Sufjan Stevens

Following 2000’s manic-depressive A Sun Came and the experimental drone of Enjoy Your Rabbit, Sufjan Stevens’ 2003 album, Michigan, catapulted him onto the radar of the emerging indie-folk movement. The album, a portrait of Stevens’ home state, was an ambitious smorgasbord of history, memory and human narrative. Two years later, Illinois expanded Stevens’ state project: more tracks, more history, more horns, more melodies. After rumors simmered about the next state in the series — New Jersey?
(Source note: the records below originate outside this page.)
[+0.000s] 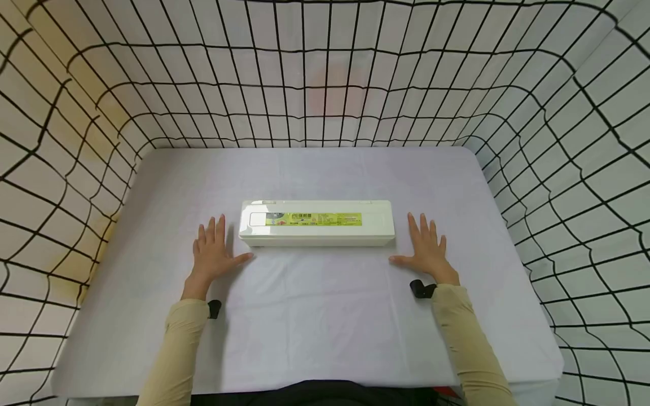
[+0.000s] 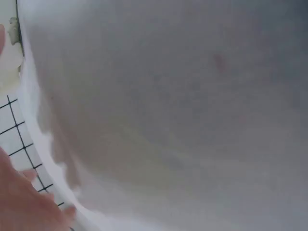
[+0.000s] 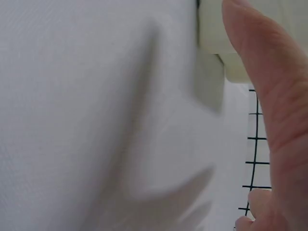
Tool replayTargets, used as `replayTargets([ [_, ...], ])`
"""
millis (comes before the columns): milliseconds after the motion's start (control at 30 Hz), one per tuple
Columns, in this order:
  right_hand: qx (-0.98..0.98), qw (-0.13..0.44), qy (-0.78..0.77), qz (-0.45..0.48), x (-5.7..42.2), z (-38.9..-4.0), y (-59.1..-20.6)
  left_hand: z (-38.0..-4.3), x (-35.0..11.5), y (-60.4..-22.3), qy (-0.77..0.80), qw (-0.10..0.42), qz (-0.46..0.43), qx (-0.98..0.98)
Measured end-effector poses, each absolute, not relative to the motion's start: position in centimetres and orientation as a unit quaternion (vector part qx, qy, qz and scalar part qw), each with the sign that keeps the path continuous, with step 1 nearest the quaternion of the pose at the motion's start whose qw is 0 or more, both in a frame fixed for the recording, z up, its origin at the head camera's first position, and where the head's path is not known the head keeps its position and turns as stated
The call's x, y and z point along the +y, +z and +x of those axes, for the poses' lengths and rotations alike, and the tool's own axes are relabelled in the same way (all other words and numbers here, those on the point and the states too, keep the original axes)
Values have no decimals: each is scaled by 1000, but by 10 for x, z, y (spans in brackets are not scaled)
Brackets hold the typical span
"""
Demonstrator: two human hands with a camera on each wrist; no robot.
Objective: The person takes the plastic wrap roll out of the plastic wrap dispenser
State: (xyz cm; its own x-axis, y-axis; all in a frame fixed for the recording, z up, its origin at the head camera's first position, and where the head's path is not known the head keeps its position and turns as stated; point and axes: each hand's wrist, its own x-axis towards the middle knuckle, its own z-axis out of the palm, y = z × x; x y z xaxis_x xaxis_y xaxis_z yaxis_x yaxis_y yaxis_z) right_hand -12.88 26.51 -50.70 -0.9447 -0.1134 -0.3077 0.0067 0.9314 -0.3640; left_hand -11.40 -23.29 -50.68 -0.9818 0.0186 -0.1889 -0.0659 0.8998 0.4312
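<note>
A long white cling film box (image 1: 315, 231) with a yellow-green label lies crosswise on the white-covered table. To its left is my left hand (image 1: 210, 256), fingers spread and straight, thumb pointing toward the box's near corner. My right hand (image 1: 427, 252) spreads its fingers the same way off the box's right end. Neither hand holds anything, and gaps show between both hands and the box. In the right wrist view, the thumb (image 3: 269, 72) appears in front of the box's end (image 3: 214, 29). Part of the left hand (image 2: 29, 202) shows at the lower left of its wrist view.
Black wire mesh (image 1: 330, 84) rises along the back and both sides of the table (image 1: 315, 316). Small dark devices sit at the left wrist (image 1: 214, 308) and right wrist (image 1: 422, 289). The white cloth has faint creases.
</note>
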Motion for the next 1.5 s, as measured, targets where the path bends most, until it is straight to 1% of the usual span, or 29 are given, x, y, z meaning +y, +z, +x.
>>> replayTargets([
  [300,971,146,-181,-52,268,-133,-498,-137,-226,-509,343,83,52,934],
  [433,971,145,-184,-53,267,-134,-495,-144,-225,-510,366,76,60,926],
  [600,971,141,-185,-51,266,-133,-490,-151,-226,-513,396,80,62,913],
  [733,972,133,-187,-57,264,-132,-486,-155,-229,-515,421,75,85,900],
  [800,972,126,-187,-62,264,-131,-485,-156,-231,-514,430,81,94,894],
  [967,973,114,-188,-65,265,-129,-483,-158,-235,-512,465,132,89,871],
  [1033,973,113,-189,-63,266,-128,-481,-159,-236,-511,477,144,84,863],
  [1233,973,109,-193,-59,268,-126,-473,-160,-235,-513,482,147,81,860],
  [1500,971,92,-207,-79,264,-130,-459,-162,-228,-513,502,146,91,847],
])
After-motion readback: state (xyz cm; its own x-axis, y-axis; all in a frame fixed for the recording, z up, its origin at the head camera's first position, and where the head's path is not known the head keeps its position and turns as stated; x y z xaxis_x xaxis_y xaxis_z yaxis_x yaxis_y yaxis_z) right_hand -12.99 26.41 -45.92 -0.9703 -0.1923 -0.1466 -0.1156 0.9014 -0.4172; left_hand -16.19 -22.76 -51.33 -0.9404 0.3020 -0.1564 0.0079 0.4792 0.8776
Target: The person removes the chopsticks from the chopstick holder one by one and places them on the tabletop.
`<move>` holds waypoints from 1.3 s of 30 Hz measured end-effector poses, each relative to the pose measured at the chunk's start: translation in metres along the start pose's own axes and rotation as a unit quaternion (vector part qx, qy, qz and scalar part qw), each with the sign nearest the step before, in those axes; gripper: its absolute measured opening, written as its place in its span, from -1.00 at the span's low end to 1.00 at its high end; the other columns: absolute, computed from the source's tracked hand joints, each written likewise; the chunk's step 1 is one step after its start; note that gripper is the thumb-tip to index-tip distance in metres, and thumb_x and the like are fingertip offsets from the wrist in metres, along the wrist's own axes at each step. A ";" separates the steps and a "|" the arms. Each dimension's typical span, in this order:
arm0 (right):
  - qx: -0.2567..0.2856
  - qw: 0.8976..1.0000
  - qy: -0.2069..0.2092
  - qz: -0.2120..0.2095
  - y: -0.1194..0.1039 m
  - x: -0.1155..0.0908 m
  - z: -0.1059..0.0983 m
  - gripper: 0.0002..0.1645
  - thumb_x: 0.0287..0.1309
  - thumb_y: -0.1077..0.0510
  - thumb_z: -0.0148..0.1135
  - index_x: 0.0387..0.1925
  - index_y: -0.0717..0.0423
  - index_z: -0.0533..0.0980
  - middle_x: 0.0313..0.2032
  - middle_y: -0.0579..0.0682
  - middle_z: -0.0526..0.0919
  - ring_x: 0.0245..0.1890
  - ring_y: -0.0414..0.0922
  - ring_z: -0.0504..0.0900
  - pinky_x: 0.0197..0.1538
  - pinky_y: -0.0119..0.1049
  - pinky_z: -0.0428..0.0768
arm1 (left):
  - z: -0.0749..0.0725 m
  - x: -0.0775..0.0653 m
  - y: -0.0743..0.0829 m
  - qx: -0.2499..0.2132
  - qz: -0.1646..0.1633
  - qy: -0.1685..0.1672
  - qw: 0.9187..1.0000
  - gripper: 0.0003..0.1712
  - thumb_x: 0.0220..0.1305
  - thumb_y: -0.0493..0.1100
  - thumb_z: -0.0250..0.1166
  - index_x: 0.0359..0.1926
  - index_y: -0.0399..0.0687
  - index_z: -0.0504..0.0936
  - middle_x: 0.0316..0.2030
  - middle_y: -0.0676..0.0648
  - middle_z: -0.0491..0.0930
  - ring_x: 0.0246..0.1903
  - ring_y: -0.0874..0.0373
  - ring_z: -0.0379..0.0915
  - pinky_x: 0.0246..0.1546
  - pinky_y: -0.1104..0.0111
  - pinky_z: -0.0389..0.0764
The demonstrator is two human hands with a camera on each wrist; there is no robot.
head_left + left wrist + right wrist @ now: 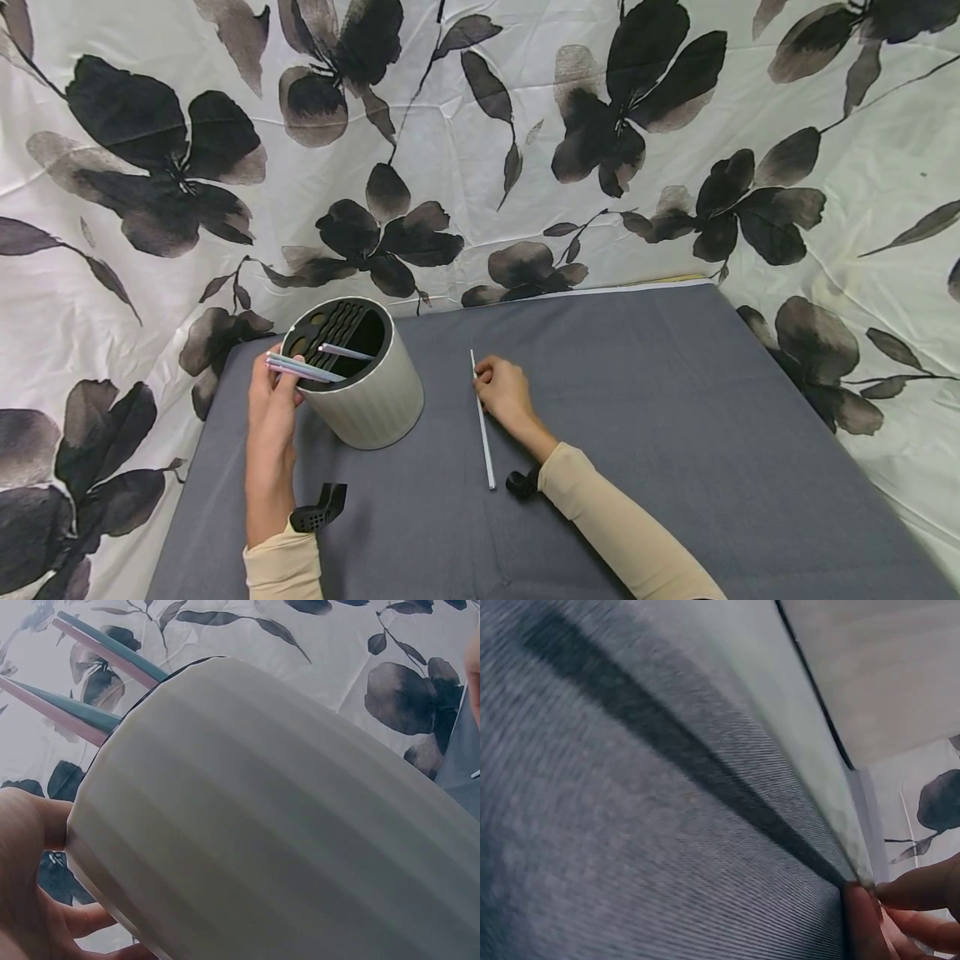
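A ribbed, off-white utensil holder (pixel 378 400) with a dark slotted insert (pixel 341 325) stands at the left of the table. My left hand (pixel 272 408) grips its left side near the rim, thumb and fingers around the edge in the left wrist view. Pastel chopsticks (pixel 306 368) stick out of the holder, pink and teal ones (pixel 112 649) in the left wrist view. To the right of the holder, my right hand (pixel 504 390) pinches a pale, thin chopstick (pixel 485 446) close to its far end. The chopstick's shadow falls on the cloth in the right wrist view.
Grey cloth covers the table (pixel 637 417), whose far edge meets a hanging white sheet (pixel 450 167) printed with dark flowers. Black wrist straps (pixel 318 510) are worn on both arms, below beige sleeves (pixel 622 517).
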State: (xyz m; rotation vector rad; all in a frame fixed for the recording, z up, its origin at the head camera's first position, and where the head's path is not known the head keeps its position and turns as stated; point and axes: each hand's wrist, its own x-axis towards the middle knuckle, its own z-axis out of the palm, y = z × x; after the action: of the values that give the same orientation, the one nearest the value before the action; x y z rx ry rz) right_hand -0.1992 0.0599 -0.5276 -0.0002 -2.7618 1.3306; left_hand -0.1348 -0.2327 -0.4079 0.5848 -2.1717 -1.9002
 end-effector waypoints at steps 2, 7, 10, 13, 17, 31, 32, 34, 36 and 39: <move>-0.028 0.999 0.004 -0.019 0.001 0.000 0.001 -0.87 0.21 0.25 0.43 -0.19 0.12 0.72 -0.45 -0.07 0.73 -0.64 -0.28 0.56 -0.39 -0.28 0.58 | 0.000 -0.001 0.000 0.000 0.000 0.001 1.000 -0.37 0.55 0.11 0.13 0.51 0.07 0.26 0.37 0.00 0.34 0.08 0.32 0.26 0.05 0.32 0.24; -0.054 0.998 0.008 -0.039 0.002 -0.001 0.002 -0.90 0.20 0.26 0.44 -0.24 0.08 0.72 -0.44 -0.10 0.71 -0.60 -0.25 0.57 -0.33 -0.23 0.60 | 0.001 -0.001 0.000 -0.001 0.006 0.001 1.000 -0.35 0.55 0.13 0.14 0.51 0.06 0.26 0.35 0.00 0.35 0.07 0.30 0.26 0.05 0.31 0.23; -0.058 0.997 0.019 -0.054 0.002 -0.002 0.003 -0.91 0.20 0.26 0.43 -0.24 0.07 0.72 -0.40 -0.09 0.72 -0.50 -0.20 0.63 -0.29 -0.20 0.61 | 0.001 -0.001 -0.001 -0.002 0.008 0.002 1.000 -0.36 0.54 0.12 0.15 0.50 0.05 0.28 0.29 0.05 0.37 0.06 0.31 0.26 0.03 0.32 0.24; -0.052 0.995 0.034 -0.083 0.000 -0.004 0.004 -0.91 0.25 0.23 0.42 -0.21 0.05 0.72 -0.33 -0.06 0.74 -0.38 -0.15 0.67 -0.24 -0.17 0.62 | 0.000 -0.001 -0.002 -0.005 0.008 0.002 1.000 -0.38 0.54 0.11 0.16 0.49 0.06 0.29 0.22 0.11 0.40 0.04 0.31 0.26 0.01 0.34 0.26; 0.007 0.988 0.039 -0.150 -0.004 -0.007 0.005 -0.84 0.34 0.21 0.37 -0.06 0.08 0.69 -0.18 -0.01 0.73 -0.26 -0.13 0.69 -0.18 -0.22 0.64 | 0.000 0.000 -0.002 -0.010 0.008 0.002 1.000 -0.40 0.54 0.10 0.16 0.47 0.09 0.30 0.22 0.13 0.40 0.05 0.32 0.27 0.01 0.35 0.26; 0.276 0.923 -0.032 -0.267 -0.042 -0.012 -0.002 -0.55 0.47 0.21 0.23 0.32 0.11 0.45 0.14 0.17 0.64 0.19 -0.01 0.64 0.26 0.04 0.59 | 0.001 0.001 -0.003 -0.015 0.011 0.000 1.000 -0.39 0.54 0.09 0.16 0.47 0.05 0.30 0.21 0.14 0.40 0.07 0.32 0.27 0.04 0.30 0.27; 0.291 0.918 -0.037 -0.265 -0.047 -0.013 -0.004 -0.53 0.47 0.21 0.21 0.34 0.14 0.43 0.15 0.16 0.63 0.21 0.00 0.63 0.29 0.04 0.57 | 0.001 0.001 -0.004 -0.016 0.010 -0.001 1.000 -0.39 0.54 0.09 0.16 0.47 0.05 0.30 0.21 0.15 0.39 0.07 0.33 0.27 0.04 0.30 0.27; 0.320 0.909 -0.044 -0.265 -0.058 -0.015 -0.008 -0.50 0.48 0.21 0.19 0.37 0.19 0.39 0.17 0.15 0.61 0.24 0.02 0.61 0.33 -0.02 0.55 | 0.000 0.001 -0.003 -0.016 0.009 -0.002 1.000 -0.38 0.53 0.09 0.16 0.48 0.04 0.29 0.23 0.12 0.38 0.08 0.33 0.26 0.04 0.29 0.26; 0.351 0.896 -0.050 -0.267 -0.068 -0.018 -0.011 -0.47 0.50 0.20 0.16 0.39 0.21 0.34 0.18 0.20 0.59 0.25 0.07 0.59 0.36 -0.04 0.53 | 0.001 0.000 -0.003 -0.017 0.009 -0.002 1.000 -0.38 0.53 0.10 0.16 0.48 0.04 0.29 0.27 0.08 0.37 0.09 0.33 0.26 0.06 0.27 0.25; 0.393 0.875 -0.057 -0.278 -0.085 -0.020 -0.015 -0.43 0.51 0.20 0.13 0.42 0.28 0.27 0.19 0.29 0.55 0.26 0.13 0.56 0.38 -0.13 0.50 | 0.001 0.001 -0.002 -0.015 0.007 -0.001 1.000 -0.37 0.54 0.10 0.15 0.49 0.04 0.27 0.34 0.02 0.34 0.11 0.33 0.25 0.09 0.25 0.25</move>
State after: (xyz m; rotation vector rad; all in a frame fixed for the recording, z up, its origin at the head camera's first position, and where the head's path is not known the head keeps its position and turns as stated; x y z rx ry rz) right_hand -0.1753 0.0181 -0.4534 0.8562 -1.8269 2.1334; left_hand -0.1355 -0.2327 -0.4104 0.5617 -2.1396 -1.9237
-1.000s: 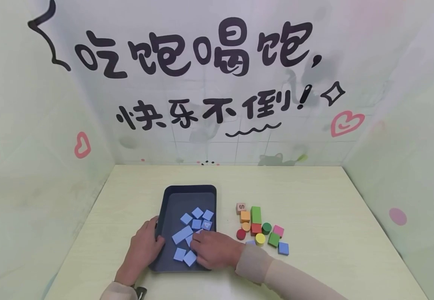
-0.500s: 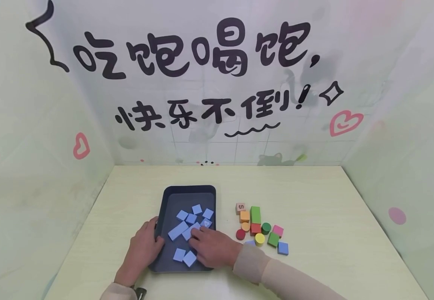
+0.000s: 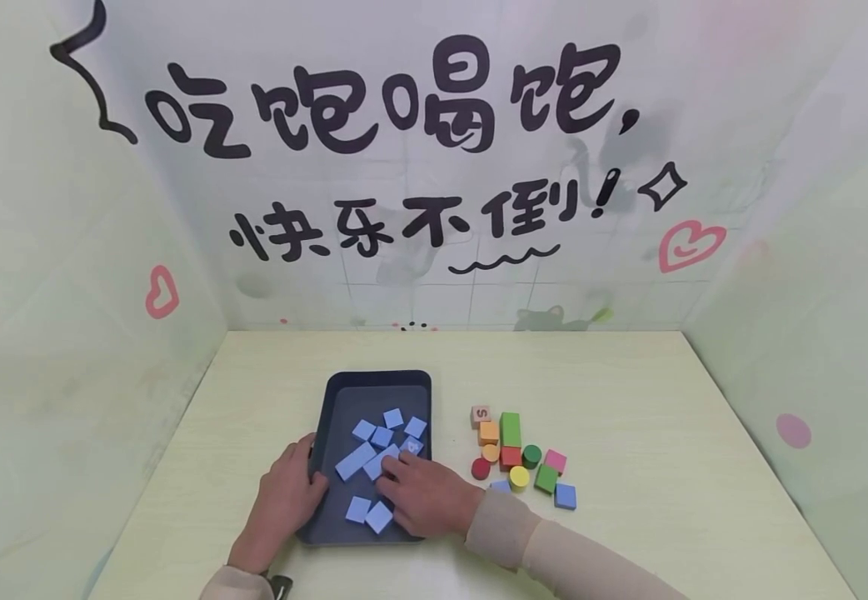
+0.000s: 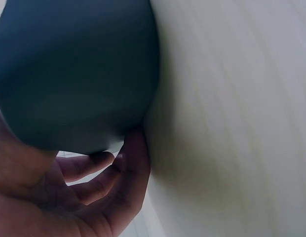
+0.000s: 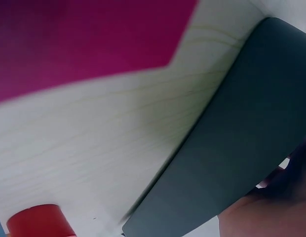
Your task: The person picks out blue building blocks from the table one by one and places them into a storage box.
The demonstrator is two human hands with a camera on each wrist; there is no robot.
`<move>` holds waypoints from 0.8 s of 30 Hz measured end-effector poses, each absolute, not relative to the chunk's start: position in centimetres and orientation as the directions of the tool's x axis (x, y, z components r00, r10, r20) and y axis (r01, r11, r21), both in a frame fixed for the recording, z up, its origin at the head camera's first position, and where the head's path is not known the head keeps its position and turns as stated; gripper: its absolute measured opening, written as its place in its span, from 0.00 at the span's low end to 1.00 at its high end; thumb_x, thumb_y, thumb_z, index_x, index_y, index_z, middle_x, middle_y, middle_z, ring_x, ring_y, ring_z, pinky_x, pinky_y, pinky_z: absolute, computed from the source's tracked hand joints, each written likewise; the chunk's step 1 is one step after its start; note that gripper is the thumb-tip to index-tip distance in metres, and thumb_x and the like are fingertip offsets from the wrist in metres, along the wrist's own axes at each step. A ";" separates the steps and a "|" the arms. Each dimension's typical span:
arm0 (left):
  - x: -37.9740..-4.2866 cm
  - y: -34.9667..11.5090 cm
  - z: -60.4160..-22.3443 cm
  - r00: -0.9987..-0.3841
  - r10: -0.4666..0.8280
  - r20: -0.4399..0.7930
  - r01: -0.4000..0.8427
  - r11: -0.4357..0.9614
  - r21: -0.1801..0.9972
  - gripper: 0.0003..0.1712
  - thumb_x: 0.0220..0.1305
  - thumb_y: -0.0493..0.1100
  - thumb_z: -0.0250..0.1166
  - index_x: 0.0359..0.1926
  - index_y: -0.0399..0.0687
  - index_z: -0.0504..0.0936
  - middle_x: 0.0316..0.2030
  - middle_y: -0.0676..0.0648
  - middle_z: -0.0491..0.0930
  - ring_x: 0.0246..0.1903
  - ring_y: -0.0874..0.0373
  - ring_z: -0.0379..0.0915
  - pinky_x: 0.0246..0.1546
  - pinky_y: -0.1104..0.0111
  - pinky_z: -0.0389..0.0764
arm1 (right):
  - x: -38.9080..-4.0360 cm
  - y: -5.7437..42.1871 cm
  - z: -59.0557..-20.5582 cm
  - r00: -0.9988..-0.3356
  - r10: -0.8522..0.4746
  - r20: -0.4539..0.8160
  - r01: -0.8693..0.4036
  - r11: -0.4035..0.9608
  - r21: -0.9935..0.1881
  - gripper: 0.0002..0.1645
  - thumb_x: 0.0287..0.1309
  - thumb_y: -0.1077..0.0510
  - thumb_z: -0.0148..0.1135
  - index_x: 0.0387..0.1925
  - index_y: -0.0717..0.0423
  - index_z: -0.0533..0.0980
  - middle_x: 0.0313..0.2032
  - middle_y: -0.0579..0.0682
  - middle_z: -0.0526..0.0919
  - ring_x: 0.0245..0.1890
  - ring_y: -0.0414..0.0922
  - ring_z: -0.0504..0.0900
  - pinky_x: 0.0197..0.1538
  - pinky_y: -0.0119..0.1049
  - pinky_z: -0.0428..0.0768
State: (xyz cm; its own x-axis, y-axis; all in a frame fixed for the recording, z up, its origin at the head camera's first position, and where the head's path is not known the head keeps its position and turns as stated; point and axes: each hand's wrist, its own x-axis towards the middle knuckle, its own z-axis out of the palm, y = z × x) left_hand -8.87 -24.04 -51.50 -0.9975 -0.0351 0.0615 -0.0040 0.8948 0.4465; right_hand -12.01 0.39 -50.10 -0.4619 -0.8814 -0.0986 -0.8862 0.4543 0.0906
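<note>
My left hand (image 3: 287, 487) grips the left side of a dark rectangular tray (image 3: 329, 500), thumb over the rim and fingers along the outer wall. The left wrist view shows its curled fingers (image 4: 128, 182) against the tray's outer side. Several blue blocks lie in the tray, among them a long one (image 3: 356, 461) and small square ones (image 3: 379, 517). My right hand (image 3: 430, 496) reaches over the right rim, its curled fingers on the near end of another blue oblong block (image 3: 383, 461); its thumb is hidden. A blue block with a pale mark (image 3: 412, 447) sits just beyond the fingers.
Right of the tray lie loose coloured blocks: a long green one (image 3: 511, 429), a yellow cylinder (image 3: 519, 478), a pink cube (image 3: 556, 462) and a blue cube (image 3: 565, 496). My right sleeve passes in front of them. A printed wall stands behind the table.
The oblong block under my right fingers has shifted and shows more. The small blue blocks beyond it and the long one have slid leftward. My left hand stays on the tray.
</note>
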 end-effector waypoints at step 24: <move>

Rhode Island? — Sufjan’s full-length follow-up turned up no state theme at all. (In fact, Stevens admitted to The Guardian last year that the 50-states project was a “promotional gimmick.”) By 2007, Stevens had moved on and started to weave a sprawling classical piece devoted to a New York highway, the Brooklyn-Queens Expressway (affectionately known to rush-hour sufferers as the BQE). His highly anticipated, forthcoming release, The Age of Adz, forgos banjo and piano for a cacophonous buzz and a grooving pulse. It’s a towering heap of electromagnetic energy. Expect more glimpses of Stevens’ new sound at his show at the Uptown Theater, his first stop in Kansas City since 2006. The show is sold-out, but those who score tickets most certainly will be rewarded.